As we jump to cellphone, things do become quite a bit more abstract. The first is ingsve’s long-range compound vekhikh astokhhezhahan, which I would bracket this way:
- [ vekhikh [ [ [ astokh ] hezhah ] -an ] ]
If you can follow that, the word is actually a tripartite compound (and, by the way, the way ingsve wrote this might serve to answer one of loghaD’s questions from the last post), rather than a two-word compound plus another word, and means “thing for far-speech”. If this were a real compound, the word vekhikh adds practically nothing, as far as semantics goes, so it would likely drop out, leaving astokhhezhahan. By projecting, I could see that being reduced phonologically to astokhezhahan and then astokhezhaan and then astokhezhan—and maybe even further to tokhezhan. It’s not monosyllabic like “cell”, but it’s close!
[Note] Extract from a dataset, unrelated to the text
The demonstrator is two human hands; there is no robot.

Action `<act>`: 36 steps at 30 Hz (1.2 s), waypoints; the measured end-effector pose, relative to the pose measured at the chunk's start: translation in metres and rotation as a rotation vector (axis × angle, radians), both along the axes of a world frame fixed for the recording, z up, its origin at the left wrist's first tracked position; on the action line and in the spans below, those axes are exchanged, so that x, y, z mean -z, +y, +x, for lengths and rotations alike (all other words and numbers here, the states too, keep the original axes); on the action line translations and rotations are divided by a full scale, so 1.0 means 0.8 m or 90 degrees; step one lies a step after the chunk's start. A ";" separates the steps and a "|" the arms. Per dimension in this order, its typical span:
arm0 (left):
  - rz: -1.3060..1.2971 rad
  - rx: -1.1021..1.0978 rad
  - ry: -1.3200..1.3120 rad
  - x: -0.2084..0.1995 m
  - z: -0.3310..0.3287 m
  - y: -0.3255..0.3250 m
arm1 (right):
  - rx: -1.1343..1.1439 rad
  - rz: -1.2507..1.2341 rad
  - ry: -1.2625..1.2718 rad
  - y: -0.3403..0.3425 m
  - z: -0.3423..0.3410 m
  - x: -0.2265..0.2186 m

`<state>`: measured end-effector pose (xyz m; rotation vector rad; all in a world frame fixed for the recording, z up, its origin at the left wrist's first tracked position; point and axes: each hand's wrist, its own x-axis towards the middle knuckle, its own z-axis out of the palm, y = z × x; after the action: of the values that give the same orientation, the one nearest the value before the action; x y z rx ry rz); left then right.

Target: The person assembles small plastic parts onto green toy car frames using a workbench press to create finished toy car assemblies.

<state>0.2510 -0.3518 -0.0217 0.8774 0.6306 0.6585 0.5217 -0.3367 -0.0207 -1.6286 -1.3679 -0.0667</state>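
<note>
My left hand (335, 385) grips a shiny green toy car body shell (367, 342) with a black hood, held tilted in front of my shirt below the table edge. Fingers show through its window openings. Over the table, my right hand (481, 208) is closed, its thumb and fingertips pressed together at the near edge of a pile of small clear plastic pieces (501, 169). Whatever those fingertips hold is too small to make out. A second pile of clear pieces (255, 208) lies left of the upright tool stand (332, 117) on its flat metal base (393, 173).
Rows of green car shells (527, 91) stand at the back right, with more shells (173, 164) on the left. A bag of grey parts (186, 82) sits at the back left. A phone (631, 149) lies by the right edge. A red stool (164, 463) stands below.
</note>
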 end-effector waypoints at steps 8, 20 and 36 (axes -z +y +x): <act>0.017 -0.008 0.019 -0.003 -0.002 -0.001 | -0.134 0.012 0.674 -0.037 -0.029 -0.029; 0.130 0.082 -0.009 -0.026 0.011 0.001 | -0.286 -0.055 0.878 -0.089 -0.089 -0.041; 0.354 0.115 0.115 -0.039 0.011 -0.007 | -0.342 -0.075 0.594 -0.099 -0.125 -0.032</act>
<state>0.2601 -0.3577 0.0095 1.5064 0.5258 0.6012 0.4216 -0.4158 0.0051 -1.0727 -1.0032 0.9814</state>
Hrakkar’s suggestion would need a little work. If the intended meaning is “something that converses intended for one’s hand”, I’d probably retranslate it as “thing for hand-conversation”. The word for “conversation” is vasterikh, so “hand-conversation” would be vasterikhqora or maybe vasterikh qora (the difference being where the stress would land). That’d give us vekhikh vasterikh qoran, and then vasterikh qoran, and maybe vasterikhoran—and then after that, maybe rikhoran. That could work!
While we’re on phone, ingsve also came up with a word for smart phone, specifically: vekhikhdavrakhan, i.e. “a thing for apps”. This was based on an interview I did somewhere where they asked me what a Dothraki translation for “app” would be. I said that an app is a “useful thing”, which I translated as davrakhan. Somehow, though, that became the word for app (unofficially officially). So, when ingsve got to “computer”, he added the augmentative suffix to the word for smartphone: vekhikhdavrakhanof. This is rather something to ponder. After all, there’s no question that the computer came first, but it does rather seem like computers and smartphones are getting closer and closer to one another (especially for us Apple users). I’ll bet there are probably young kids (or kids not yet born yet) who think (or will think) of computers as big iPhones, rather than iPhones as small computers! Wild.
Hrakkar’s suggestion was dirgakhtawaki, which is a “metal thinker”. I think I might prefer dirgak taoka (or dirgakhtaoka), but I can see the former working.
For “e-mail” and “text”, there were calls for more words, and, indeed, that’s probably in order. Hrakkar suggested asathmovezari, “words of magic”. I think the adjective would work better there, giving us asmove, “magic words”. But something that would probably make this a lot easier is the word assokh, which means “message” (also means “instruction”; comes from the same root as ase, “command”). The question then becomes, though, is it important to distinguish between text message and e-mail? It is in our world (so you don’t waste time checking your texts if someone’s sent you an e-mail, and vice-versa), but it may be hard to distinguish without more specific vocabulary having to do with “writing”.
Thanks for the comments, though! I had a lot of fun reading through them. Look for this to become a regular feature on the blog. I’ll have to think up a title for it, though, so we know what we’re talking about… Any suggestions?